1

I am importing some data from a CSV with the intention of then doing a lookup on one of the column names to get their location from another table (we're having to do it by name rather than an ID as we aren't provided with one unfortunately from the import data).

However when I do a left join on the names which look the same they aren't matching. If I do a select on the columns from each table using CAST(ColumnName AS VARBINARY) I can see the binary data is actually different.

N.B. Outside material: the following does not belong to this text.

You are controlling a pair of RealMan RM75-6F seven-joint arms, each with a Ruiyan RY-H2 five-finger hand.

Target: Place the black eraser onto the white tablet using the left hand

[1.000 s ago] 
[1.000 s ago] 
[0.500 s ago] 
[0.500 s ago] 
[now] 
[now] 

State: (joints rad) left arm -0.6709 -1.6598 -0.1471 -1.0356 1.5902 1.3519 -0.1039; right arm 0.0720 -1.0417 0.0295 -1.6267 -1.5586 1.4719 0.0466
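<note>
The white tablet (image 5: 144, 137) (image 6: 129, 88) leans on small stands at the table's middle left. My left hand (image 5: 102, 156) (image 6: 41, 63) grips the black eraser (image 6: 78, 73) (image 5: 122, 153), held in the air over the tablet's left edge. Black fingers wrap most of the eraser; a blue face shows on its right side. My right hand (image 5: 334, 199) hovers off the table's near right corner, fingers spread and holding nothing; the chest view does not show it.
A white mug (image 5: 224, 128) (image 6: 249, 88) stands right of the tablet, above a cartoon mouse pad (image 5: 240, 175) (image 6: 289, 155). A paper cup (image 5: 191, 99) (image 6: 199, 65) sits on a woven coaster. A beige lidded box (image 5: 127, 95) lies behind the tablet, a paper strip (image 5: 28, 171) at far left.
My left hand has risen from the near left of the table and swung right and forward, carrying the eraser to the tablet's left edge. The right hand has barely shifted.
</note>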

How can I either do a left join so they link or update the data to strip whatever the CSV is adding? Looking in notepad at the CSV it looks clean weirdly. I'm currently doing:

BULK
    INSERT [tbl_Import]
FROM 
    'C:\data.csv'
WITH
    (
    FIELDTERMINATOR = ',',
    ROWTERMINATOR = '\n'
    )
GO

Update [tbl_Import]
set Name = LTRIM(RTRIM(Name))

But when I try and do a join, it returns nothing

Select 
ci.Name
,p.NorthSouth
,p.Name
From 
tbl_Import ci
left join lu_NorthSouth p
on p.Name = ci.Name

Any help appreciated. Thanks

  • Sample data would greatly help your question. – Tim Biegeleisen Jul 09 '21 at 09:07
  • 1
    "I can see the binary data is actually different." So what is the difference? – HoneyBadger Jul 09 '21 at 09:07
  • without seeing an example of the data that's not matching it's really impossible to say. Maybe you have white space, carriage return or tab characters, unprintable spaces, you need to isolate 1 row and check the values in each column and the `datalength` – Stu Jul 09 '21 at 10:30
  • Does this answer your question? [SQL Server - Remove all non-printable ASCII characters](https://stackoverflow.com/questions/43148767/sql-server-remove-all-non-printable-ascii-characters) – SMor Jul 09 '21 at 15:58
  • While fixing your data is good, fixing the process that populates the table is far better. Seems that might involve the process that generates your imported file? – SMor Jul 09 '21 at 15:58
  • Remember that `ltrim()`, `rtrim()` and `trim()` only remove space characters (ASCII 32). Your data could contain other control characters such as tabs (9), extra linefeeds (10) or carriage returns (13), or for the first field on the first row maybe even Unicode Preambles (aka. Byte Order Marks). – AlwaysLearning Jul 09 '21 at 16:24

0 Answers0